For several decades Linhof has made aerial cameras (We sold NASA several 45 Linhof Aero Technikas for the Space Shuttle and shots from this camera are on NASA's web site.) and, in the publicity for the Photo Pro show in DC this month there is a photo of an Astronaut using one on the shuttle.

Linhof currently makes 2 aerial cameras. The Aero Technika with either a 4x5" 5" roll back motor driven (1 FPS) and with a vacuum pressure plate. This back takes standard NATO spools of 5" 50' film available from the aerial division of all major film manufacturers in a selection of B&W and color stock an standard or estar base film.

It also can take a 50' 70mm roll back that is also motorized as well as standard 45 holders or any back that fits an Internatinal Back camera.

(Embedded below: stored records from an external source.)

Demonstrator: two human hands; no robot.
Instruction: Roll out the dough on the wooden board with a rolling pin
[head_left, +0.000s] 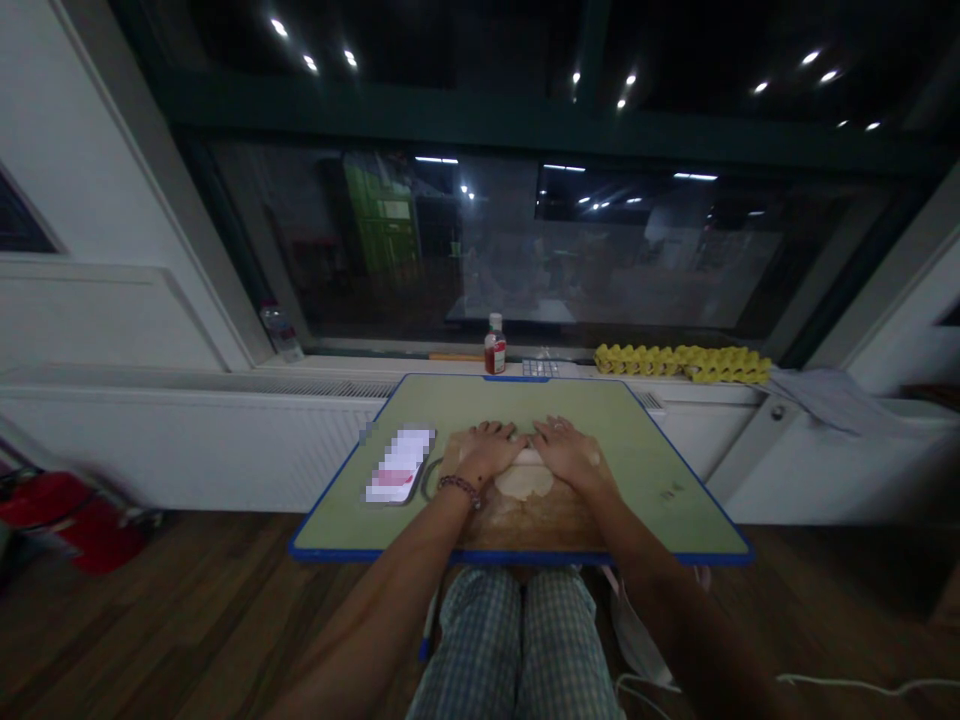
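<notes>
My left hand and my right hand lie side by side, fingers stretched forward, pressing down on something pale between them, perhaps a rolling pin; the hands hide most of it. Just below them a flat round of pale dough rests on a wooden board. The board sits on a green table with a blue rim. A beaded bracelet circles my left wrist.
A blurred flat object lies left of the board. A small bottle with a red label and yellow egg trays stand on the windowsill behind. A red object lies on the wooden floor at left.
</notes>
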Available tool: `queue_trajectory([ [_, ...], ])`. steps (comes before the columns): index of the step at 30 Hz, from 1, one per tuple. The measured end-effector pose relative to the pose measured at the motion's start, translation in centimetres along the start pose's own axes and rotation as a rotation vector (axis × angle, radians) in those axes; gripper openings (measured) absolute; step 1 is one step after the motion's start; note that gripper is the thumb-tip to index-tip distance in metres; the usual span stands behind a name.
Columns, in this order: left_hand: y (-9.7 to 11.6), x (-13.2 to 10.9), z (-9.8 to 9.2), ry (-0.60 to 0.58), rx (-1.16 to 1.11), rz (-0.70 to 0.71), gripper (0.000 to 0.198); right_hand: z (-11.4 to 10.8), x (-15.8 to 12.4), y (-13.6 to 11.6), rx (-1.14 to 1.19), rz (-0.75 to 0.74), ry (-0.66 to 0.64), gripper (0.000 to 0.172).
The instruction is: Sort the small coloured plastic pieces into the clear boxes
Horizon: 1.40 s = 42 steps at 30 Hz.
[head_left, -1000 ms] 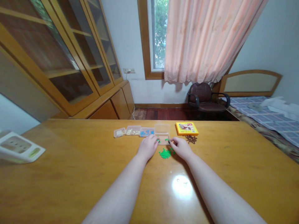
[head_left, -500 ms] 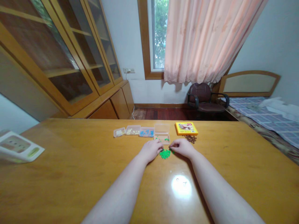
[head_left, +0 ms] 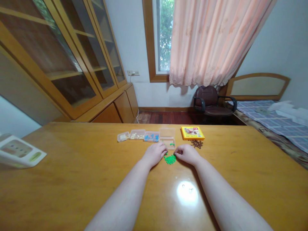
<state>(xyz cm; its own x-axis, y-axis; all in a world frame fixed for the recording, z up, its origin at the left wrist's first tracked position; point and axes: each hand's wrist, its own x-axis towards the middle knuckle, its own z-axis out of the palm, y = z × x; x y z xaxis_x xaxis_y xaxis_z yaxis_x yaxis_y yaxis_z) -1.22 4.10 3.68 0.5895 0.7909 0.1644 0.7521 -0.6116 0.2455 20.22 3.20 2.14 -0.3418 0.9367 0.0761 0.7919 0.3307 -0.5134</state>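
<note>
A small heap of green beads (head_left: 169, 158) lies on the wooden table (head_left: 72, 179) between my two hands. My left hand (head_left: 154, 153) rests at the heap's left edge, fingers curled into a pinch. My right hand (head_left: 186, 152) rests at its right edge, fingers also pinched together. What either pinch holds is too small to see. Just behind the heap stands an open clear plastic box (head_left: 167, 141) with a few green beads in it.
A row of small clear boxes holds white (head_left: 123, 137), yellowish (head_left: 137, 134) and blue (head_left: 151, 136) beads. A yellow flat box (head_left: 192, 132) and a patch of brown beads (head_left: 197, 143) lie to the right. A white device (head_left: 16, 154) sits at the table's left edge.
Both hands have drawn back from the open box to the green heap. My right hand has shifted slightly left toward it.
</note>
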Motion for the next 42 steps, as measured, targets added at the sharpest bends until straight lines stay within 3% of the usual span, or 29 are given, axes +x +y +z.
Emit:
queue_trajectory([
  [5,-0.1,0.0,-0.1,0.048,-0.007,-0.032,0.015,0.3,0.0,0.1,0.09,-0.004,0.042,0.016],
  [11,-0.2,-0.2,-0.3,-0.091,-0.029,0.029,0.014,0.6,0.5,0.0,0.158,0.118,0.268,0.027],
  [15,0.0,-0.2,-0.4,-0.116,-0.014,-0.007,0.01,0.4,0.5,-0.1,0.147,0.161,0.204,0.029],
  [21,0.0,-0.1,-0.4,-0.123,-0.019,-0.009,0.009,-0.1,0.0,1.2,0.216,0.092,0.016,0.018],
  [24,-0.1,-0.2,-0.4,-0.081,-0.026,0.006,0.009,0.0,0.0,2.0,0.24,0.095,-0.039,0.017],
  [30,-0.5,-0.2,-0.3,0.11,-0.007,0.014,0.017,-0.3,-0.1,2.0,0.22,0.107,-0.06,0.019],
  [35,-0.8,-0.1,-0.4,0.105,-0.005,-0.064,0.019,-0.8,-0.2,1.1,0.103,0.085,-0.04,0.017],
  [42,-1.8,-0.6,-1.8,0.187,-0.024,-0.31,0.022,-0.5,0.0,1.0,0.155,0.068,-0.006,0.017],
])
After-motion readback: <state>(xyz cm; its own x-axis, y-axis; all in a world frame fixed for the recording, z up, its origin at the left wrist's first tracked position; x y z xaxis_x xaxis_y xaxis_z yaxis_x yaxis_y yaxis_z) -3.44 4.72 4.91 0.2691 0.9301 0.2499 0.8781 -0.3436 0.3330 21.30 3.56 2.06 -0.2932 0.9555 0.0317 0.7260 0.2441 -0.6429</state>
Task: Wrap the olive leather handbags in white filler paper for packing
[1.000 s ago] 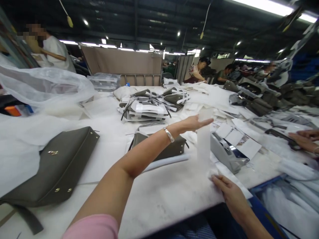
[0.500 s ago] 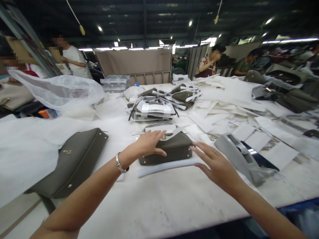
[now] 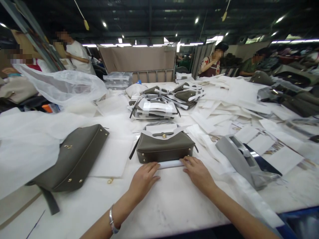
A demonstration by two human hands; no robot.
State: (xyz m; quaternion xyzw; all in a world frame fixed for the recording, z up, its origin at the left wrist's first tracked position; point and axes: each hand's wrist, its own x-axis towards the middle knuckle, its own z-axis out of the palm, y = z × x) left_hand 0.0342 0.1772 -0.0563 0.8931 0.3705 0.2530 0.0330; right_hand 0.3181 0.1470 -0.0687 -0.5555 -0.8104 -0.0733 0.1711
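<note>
A dark olive handbag (image 3: pixel 164 147) with a gold clasp sits in front of me, its studded base turned toward me. White sheeting partly covers its top. Along its near edge runs a white strip of wrapping (image 3: pixel 170 164). My left hand (image 3: pixel 144 176) touches the strip's left end, fingers stretched forward and thumb apart. At the right end lies my right hand (image 3: pixel 199 174), its fingers extended over the strip near the bag's base. What is under both sets of fingertips is hidden. Left of them, a second olive handbag (image 3: pixel 79 159) lies tilted, partly under white sheeting (image 3: pixel 27 156).
Wrapped bags (image 3: pixel 156 108) are stacked beyond the handbag. Loose white sheets (image 3: pixel 236 89) pile up on the right, near a grey tape dispenser-like object (image 3: pixel 236 159). A small yellowish ring (image 3: pixel 110 181) lies on the table at left. Several people stand or sit farther back.
Both hands have moved down and toward me, from the handbag's top and right side to the white strip at its near edge. The bag's front and clasp are now uncovered.
</note>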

The 50' 5" and 70mm backs are easily adapted to Linhof Master Technika cameras (we sold some to Chicago Albuman Works and to the National Archives in DC who both use tem for making 45 copy negs.)

The other Linhof aerial camera is the Aerotronica shooting 100' 70mm film on a 69 cm format at up to 2FPS. Tis camera only accepts this back and has a Linhof rotary high speed shutter with speeds to 1/1500.

A 3rd camera, the Linhof Metrika, for close range photogrammatry, is the camera used to do the detailed measurements of the 5000 year old Ice Man found in the mountains between Italy and Austria a few years ago. This camera also has a 5" Linhof motorized back but this version can't fit another 45.

So any previous answers alluding t the long discontinued Linhof backs

-- bob salomon (bobsalomon@mindspring.com), May 24, 1999.

Bob, thanks for the great info, as always!! Respectfully, could I be so bold as to inquire to the cost of the 5" and 70mm backs that are compatible with std. 4x5 cameras? I know the answer probably is "if you have to ask, you can't afford it." But I just gotta know!

-- Robert Anderson (randerson1@uswest.net), May 25, 1999.

Since you asked:

001559 50' 5" vacuum roll back $15,426.00 001553 50' 70mm roll back $14,779.00

These backs run on 24V DC

The 24V rechargeable pack with charger will add about $2,000.00 more and there is about a $200.00 charge to make a slight modification to the backs so the film can advance when used on a Technika.

-- bob salomon (bobsalomon@mindspring.com), May 25, 1999.

Bob: I'll take one of each! HarHarHar.